**To do**
Identify and copy all lines of the material where the string "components" is found.

*** Opening of Supplied information ***

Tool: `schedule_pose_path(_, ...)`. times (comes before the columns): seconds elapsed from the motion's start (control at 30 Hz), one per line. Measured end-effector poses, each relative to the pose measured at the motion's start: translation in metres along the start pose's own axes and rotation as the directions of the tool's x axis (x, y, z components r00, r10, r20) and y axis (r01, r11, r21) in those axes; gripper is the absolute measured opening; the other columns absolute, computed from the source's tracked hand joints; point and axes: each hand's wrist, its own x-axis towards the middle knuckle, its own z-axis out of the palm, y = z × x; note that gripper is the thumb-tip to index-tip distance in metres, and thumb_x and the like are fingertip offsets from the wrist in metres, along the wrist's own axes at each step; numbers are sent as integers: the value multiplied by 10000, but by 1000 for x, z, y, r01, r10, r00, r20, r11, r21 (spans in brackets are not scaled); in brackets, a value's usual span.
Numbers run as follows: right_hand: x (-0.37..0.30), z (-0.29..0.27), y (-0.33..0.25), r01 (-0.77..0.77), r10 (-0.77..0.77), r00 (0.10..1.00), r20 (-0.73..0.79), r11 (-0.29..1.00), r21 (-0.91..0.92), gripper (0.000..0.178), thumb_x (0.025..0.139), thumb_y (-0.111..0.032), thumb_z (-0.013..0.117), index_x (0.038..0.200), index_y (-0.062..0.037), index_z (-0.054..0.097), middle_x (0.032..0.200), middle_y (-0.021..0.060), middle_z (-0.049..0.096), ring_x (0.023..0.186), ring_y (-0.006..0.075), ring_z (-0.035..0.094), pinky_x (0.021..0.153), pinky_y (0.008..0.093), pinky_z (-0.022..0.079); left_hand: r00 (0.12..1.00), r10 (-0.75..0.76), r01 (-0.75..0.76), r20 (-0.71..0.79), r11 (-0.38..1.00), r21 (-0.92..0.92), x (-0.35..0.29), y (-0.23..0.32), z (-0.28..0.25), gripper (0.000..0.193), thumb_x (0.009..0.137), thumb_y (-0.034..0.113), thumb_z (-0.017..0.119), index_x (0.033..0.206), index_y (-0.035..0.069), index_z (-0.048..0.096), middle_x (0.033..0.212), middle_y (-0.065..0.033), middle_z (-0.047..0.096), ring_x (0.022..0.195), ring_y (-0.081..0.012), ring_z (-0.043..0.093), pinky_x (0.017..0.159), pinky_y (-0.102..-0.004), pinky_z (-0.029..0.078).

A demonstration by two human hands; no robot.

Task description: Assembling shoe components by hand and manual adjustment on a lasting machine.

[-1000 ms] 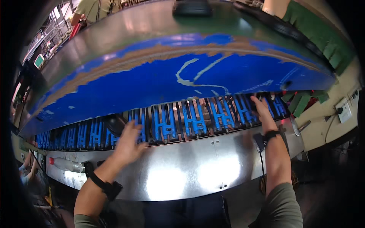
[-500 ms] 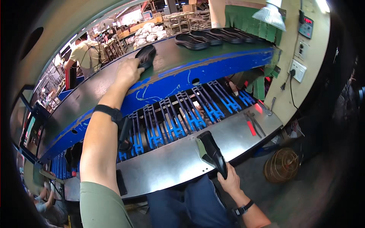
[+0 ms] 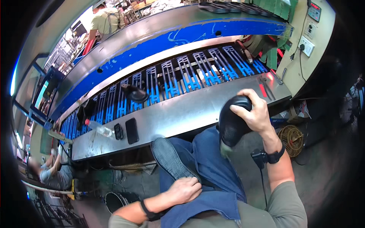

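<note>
My left hand (image 3: pixel 184 192), low over my lap, is closed on the near end of a shoe sole (image 3: pixel 167 155). The sole is long and dark grey, with a paler edge, and lies slantwise above my thigh. My right hand (image 3: pixel 253 110) grips a black shoe (image 3: pixel 232 123), thumb and fingers spread across its upper end. The shoe is tilted at the front edge of the metal bench, and a greenish part (image 3: pixel 225 151) shows at its lower end. The two pieces are apart.
The metal bench (image 3: pixel 163 117) carries a phone (image 3: pixel 132 131), a clear bottle (image 3: pixel 99 128) and red-handled pliers (image 3: pixel 263 88). Behind it runs a row of blue racks (image 3: pixel 169 81), with a dark shoe (image 3: pixel 135 94) on them. Several black soles (image 3: pixel 232 7) lie on the upper shelf. A wicker basket (image 3: pixel 291 140) stands at right.
My left hand has come down from the upper shelf to my lap with the sole. My right hand has raised and turned the shoe. The view has tilted downward.
</note>
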Motion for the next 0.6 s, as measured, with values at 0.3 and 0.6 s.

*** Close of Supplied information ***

**Result below**
Tool: `schedule_pose_path(_, ...)`. times (comes before the columns): seconds elapsed from the motion's start (control at 30 Hz), one per line. Measured end-effector poses, each relative to the pose measured at the motion's start: translation in metres along the start pose's own axes and rotation as the directions of the tool's x axis (x, y, z components r00, r10, r20) and y axis (r01, r11, r21) in those axes; gripper is the absolute measured opening; the other columns absolute, computed from the source's tracked hand joints; point and axes: each hand's wrist, its own x-axis towards the middle knuckle, its own z-axis out of the palm, y = z × x; note that gripper is the thumb-tip to index-tip distance in metres, and thumb_x and the like are fingertip offsets from the wrist in metres, along the wrist's own axes at each step; numbers are sent as integers: the value multiplied by 10000, but by 1000 for x, z, y, r01, r10, r00, r20, r11, r21 (spans in brackets are not scaled); in brackets, a value's usual span.
Task description: Assembling shoe components by hand and manual adjustment on a lasting machine.

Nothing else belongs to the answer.